Arriving back in Taiwan in the early 1980s, Tchen continued to research music, and published Music Taiwan (音樂台灣) in 1984. It was also during this time that Tchen's husband was incarcerated for three years for sedition.
Tchen says that although her husband wasn't born a political animal, she understood that his years in prison had changed his outlook about Taiwan's direction. In 1986, the year he got out of prison, Lu became a founding member of the Democratic Progressive Party (DDP) and Tchen dove into learning about all facets of Taiwan's culture and history.
"[Lu] said if we don't have history and culture we are nothing, so we have to build them up."
Changing perceptions
Tchen says that back in the 1970s artists began to think about what it meant to be Taiwanese but by the 1980s they had begun to create. "When they create they say 'are we Chinese or not.' By 1987 we were saying 'we are Taiwanese,'" she said.
By the time the DPP came to power, Tchen had learned enough about Taiwan to put her theories into practice. She was duly appointed to run the Council for Cultural Affairs.
"It was the first time the DPP was in power, so for our culture it is different. Before that, Chinese culture was the main policy. But since I became minister, [though] Chinese culture [remained] important … I [focused] a lot on our Taiwanese culture, which had been ignored during the Martial Law period.

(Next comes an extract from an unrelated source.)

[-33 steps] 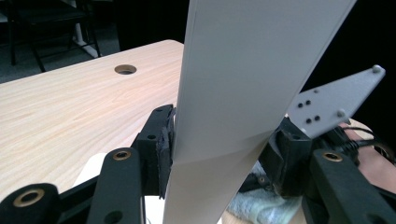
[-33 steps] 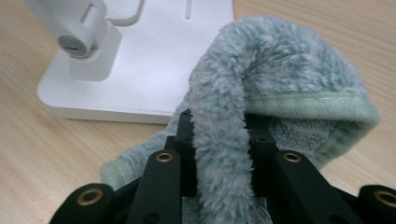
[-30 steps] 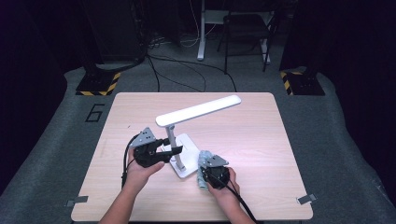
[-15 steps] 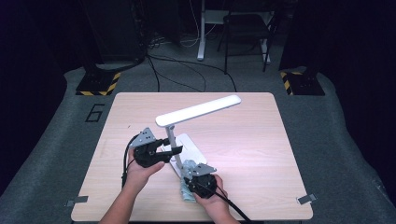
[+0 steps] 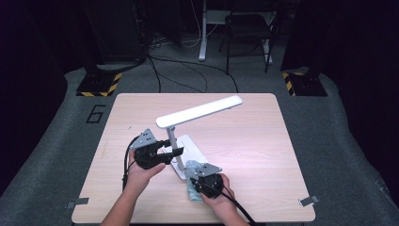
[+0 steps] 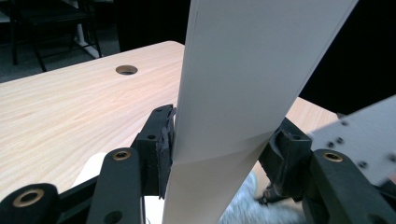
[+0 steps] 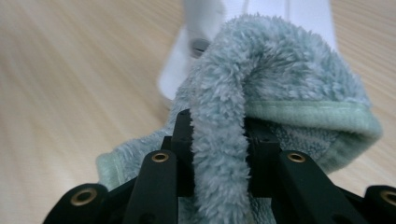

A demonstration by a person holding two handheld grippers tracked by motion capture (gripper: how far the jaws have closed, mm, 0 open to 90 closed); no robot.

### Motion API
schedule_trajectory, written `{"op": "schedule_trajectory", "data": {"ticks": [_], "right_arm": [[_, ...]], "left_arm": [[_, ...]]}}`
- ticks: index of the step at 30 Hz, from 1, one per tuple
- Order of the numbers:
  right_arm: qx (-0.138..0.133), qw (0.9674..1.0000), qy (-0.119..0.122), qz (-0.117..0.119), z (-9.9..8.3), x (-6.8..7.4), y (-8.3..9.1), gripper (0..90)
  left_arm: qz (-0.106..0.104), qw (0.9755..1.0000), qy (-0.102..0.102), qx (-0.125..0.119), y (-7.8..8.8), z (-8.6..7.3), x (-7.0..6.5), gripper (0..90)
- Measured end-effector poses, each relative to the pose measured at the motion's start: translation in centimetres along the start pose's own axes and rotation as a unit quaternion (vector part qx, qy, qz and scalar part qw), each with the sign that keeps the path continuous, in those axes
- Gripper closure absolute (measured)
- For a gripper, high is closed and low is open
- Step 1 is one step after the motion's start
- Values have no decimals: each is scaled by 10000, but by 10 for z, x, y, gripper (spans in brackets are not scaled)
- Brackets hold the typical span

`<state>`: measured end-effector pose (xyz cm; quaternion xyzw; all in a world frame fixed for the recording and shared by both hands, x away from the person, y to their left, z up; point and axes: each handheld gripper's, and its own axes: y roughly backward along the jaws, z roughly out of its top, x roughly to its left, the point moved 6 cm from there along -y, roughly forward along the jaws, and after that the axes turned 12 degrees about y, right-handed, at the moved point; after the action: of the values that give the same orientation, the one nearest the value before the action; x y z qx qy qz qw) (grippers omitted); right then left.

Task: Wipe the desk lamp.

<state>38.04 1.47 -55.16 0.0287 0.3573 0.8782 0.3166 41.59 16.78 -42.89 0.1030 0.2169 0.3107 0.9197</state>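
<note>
- Person's two hands at a light wooden table point(image 5: 263, 155), each holding a claw tool; white desk lamp point(image 5: 200, 113) standing between them.
- Left claw point(image 5: 173, 151) pinching the lamp's upright stem point(image 6: 233, 93) from both sides, pads pressed on the flat white post, apparently steadying it.
- Right claw point(image 7: 219, 154) pressed on a fold of fluffy pale grey-green cloth point(image 7: 280, 93), jaws having just eased open slightly with the cloth remaining between them.
- Key relation: cloth lying at the near corner of the lamp's flat white base point(image 5: 190, 146), touching it, directly ahead of the right claw; right hand point(image 5: 214, 188) nearer to it than the left.
- Lamp head: long, slim white bar, slanting up and away toward the table's far right.
- Cloth: plush pile, stitched hem, bunched and draped over the jaws.
</note>
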Motion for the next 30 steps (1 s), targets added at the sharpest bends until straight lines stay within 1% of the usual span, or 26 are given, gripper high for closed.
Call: {"op": "schedule_trajectory", "data": {"ticks": [2, 3, 4, 6, 7, 8, 9, 10, 11, 12, 13, 14, 15, 16, 17, 19, 20, 21, 22, 23, 24, 26, 27, 28, 29, 30], "right_arm": [[32, 10000, 24, -56, -4, -11, -1, 701], [22, 10000, -46, -83, -5, -17, -1, 702], [65, 9997, -89, -207, -7, -27, -1, 702], [119, 9992, -206, -328, -9, -36, -1, 702], [119, 9992, -206, -328, -9, -36, -1, 702], [178, 9982, -297, -491, -11, -47, -1, 702], [178, 9982, -297, -491, -11, -47, -1, 702], [190, 9977, -326, -565, -13, -57, -1, 701], [190, 9977, -326, -565, -13, -57, -1, 701], [218, 9965, -470, -650, -16, -65, -1, 700], [218, 9965, -470, -650, -16, -65, -1, 700], [207, 9961, -456, -723, -17, -71, 0, 700], [240, 9954, -550, -743, -19, -73, 1, 698], [225, 9949, -671, -720, -20, -78, 5, 693], [225, 9949, -671, -720, -20, -78, 5, 693], [174, 9949, -743, -664, -22, -80, 11, 686], [75, 9952, -740, -635, -22, -81, 16, 682], [75, 9952, -740, -635, -22, -81, 16, 682], [-29, 9955, -759, -572, -22, -80, 21, 677], [-29, 9955, -759, -572, -22, -80, 21, 677], [-76, 9957, -744, -550, -22, -80, 25, 676], [-199, 9964, -682, -460, -23, -74, 36, 672], [-199, 9964, -682, -460, -23, -74, 36, 672], [-275, 9969, -585, -446, -24, -72, 42, 669], [-275, 9969, -585, -446, -24, -72, 42, 669], [-294, 9970, -545, -460, -24, -72, 44, 665]], "left_arm": [[0, 10000, -9, 12, 0, 1, 0, 495], [13, 10000, -13, 15, 0, 1, 0, 495], [29, 10000, -20, 33, 0, 1, -1, 496], [31, 10000, -45, 57, 0, 1, -1, 496], [27, 10000, -38, 66, 0, 1, -1, 496], [40, 10000, -45, 73, 0, 1, -1, 496], [30, 9999, -56, 77, 0, 1, 0, 496], [19, 10000, -47, 70, 0, 1, 0, 496], [19, 10000, -47, 70, 0, 1, 0, 496], [17, 9999, -56, 89, 1, 1, 0, 495], [17, 9999, -56, 89, 1, 1, 0, 496], [0, 10000, -49, 72, 1, 1, 0, 496], [-24, 10000, -47, 74, 1, 1, 0, 496], [-58, 9999, -69, 80, 2, 1, 0, 496], [-80, 9999, -110, 71, 3, 0, 0, 496], [-97, 9999, -86, 71, 4, -1, 0, 498], [-114, 9999, -93, 68, 5, -1, 0, 498], [-129, 9998, -96, 74, 5, -1, -1, 498], [-164, 9997, -170, 117, 6, -1, 0, 499], [-164, 9997, -170, 117, 6, -1, 0, 499], [-169, 9997, -182, 64, 5, -1, -1, 499], [-218, 9995, -198, 97, 6, -2, -2, 499], [-218, 9995, -198, 97, 6, -2, -2, 499], [-272, 9993, -213, 108, 6, -2, -3, 498], [-272, 9993, -213, 108, 6, -2, -3, 499], [-329, 9991, -228, 124, 6, -3, -4, 499]]}}
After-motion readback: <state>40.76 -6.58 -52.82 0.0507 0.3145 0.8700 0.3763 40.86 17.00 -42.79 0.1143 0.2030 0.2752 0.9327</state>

"I respect Chinese culture — like in France, you have ancient cultures, but they developed their own culture. If you have this cultural [awareness] you can develop your own culture. This is to give you the knowledge, but your own culture gives you the roots."
Tchen says that cultural policy will continue along the lines it has in the past, though not at the expense of any cultural group in Taiwan.
"We must to go back to our history and we have to go back to our culture because without that we are nothing," she said.